To aid with fixed point arithmetic, the acquisition module calculates a value by which to scale the fixed point samples to ensure power normalization for the subsequent stages of the modem. If you are wondering why not just rely on the AGC, it is because the analog gain amplifiers controlled by the AGC can only do so much. It is up to the p_norm (power normalization) module to ensure the rest of the modem has power normalized samples.

wlan_cfo_estimate:

For example, when two separate physical 802.11 modems communicate, despite both of them intending to tune exactly to 2.412GHz, the two devices will likely tune to slightly different frequencies, likely on the order of a few hundreds or thousands of Hz. This is caused by impurities in quartz crystal oscillators used as references for Phase Locked Loops (PLL) and Local-Oscillators (LO). A quartz crystal oscillator’s error of a few parts per million at the typical frequency range of oscillators (10MHz to 40MHz) is propagated by the LO to the LO frequencies. As an example, a crystal’s tolerance (expressed in ppm) is propagated almost unaffected by the LO, meaning a 5ppm tolerance can be as much as 29kHz for an LO generating 5.8GHz. A DSP algorithm in the receiver has to then compensate for this. Fortunately, the CFO is easy to estimate by computing the phase difference between two subsequent identical OFDM symbols. The double repetition of the long training sequence found in the beginning of each 802.11 frame can be used to extract this CFO estimate.

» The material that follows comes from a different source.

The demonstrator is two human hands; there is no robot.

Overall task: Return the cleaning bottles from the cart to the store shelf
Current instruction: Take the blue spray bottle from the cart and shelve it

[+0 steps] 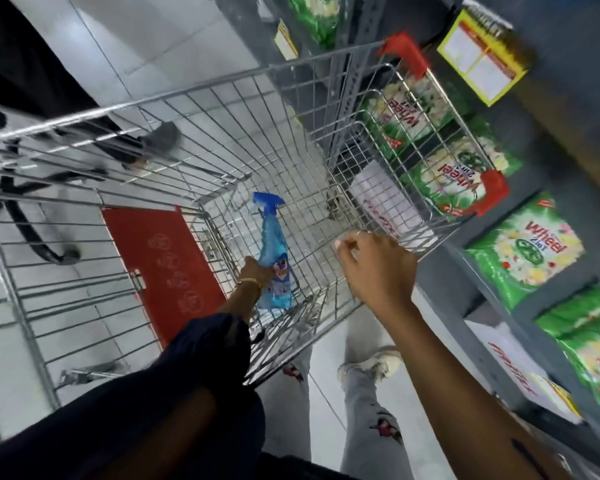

The wlan_cfo_estimate module’s main output is a signal called cfo_atan_average. The cfo_atan_average signal is a set of 64 moving average windows of CFO estimates (output of the atan2() CORDIC). The first estimate corresponds to the phase difference between the 1st sample of the first LTS and the 1st sample of the second LTS, and so on and so forth until the 64th sample of the first and second LTSs. wlan_rx_controller snapshots this free running value at the correct moment, more on this later. The CFO estimate can then be used to undo the CFO; the actual CFO correction happens within the wlan_fft module, more on this later.

wlan_rx_controller:

The RX controller module contains a simple state machine that stalls the OFDM decoding pipeline until the SIGNAL symbol of an 802.11 packet has been successfully decoded. The SIGNAL comes right after the long training sequence, and it is always encoded at essentially the 6Mbps OFDM Modulation Coding Scheme (MCS) rate. The SIGNAL field however contains a 4-bit field that indicates the MCS of the remainder of the packet. The RX controller waits for the Viterbi decoder to finish decoding the SIGNAL symbol before sending OFDM symbols after the SIGNAL symbol further down the receiver pipeline. The Viterbi decoder takes a deterministic amount of time to complete, so the FIFO buffers can be sized accurately.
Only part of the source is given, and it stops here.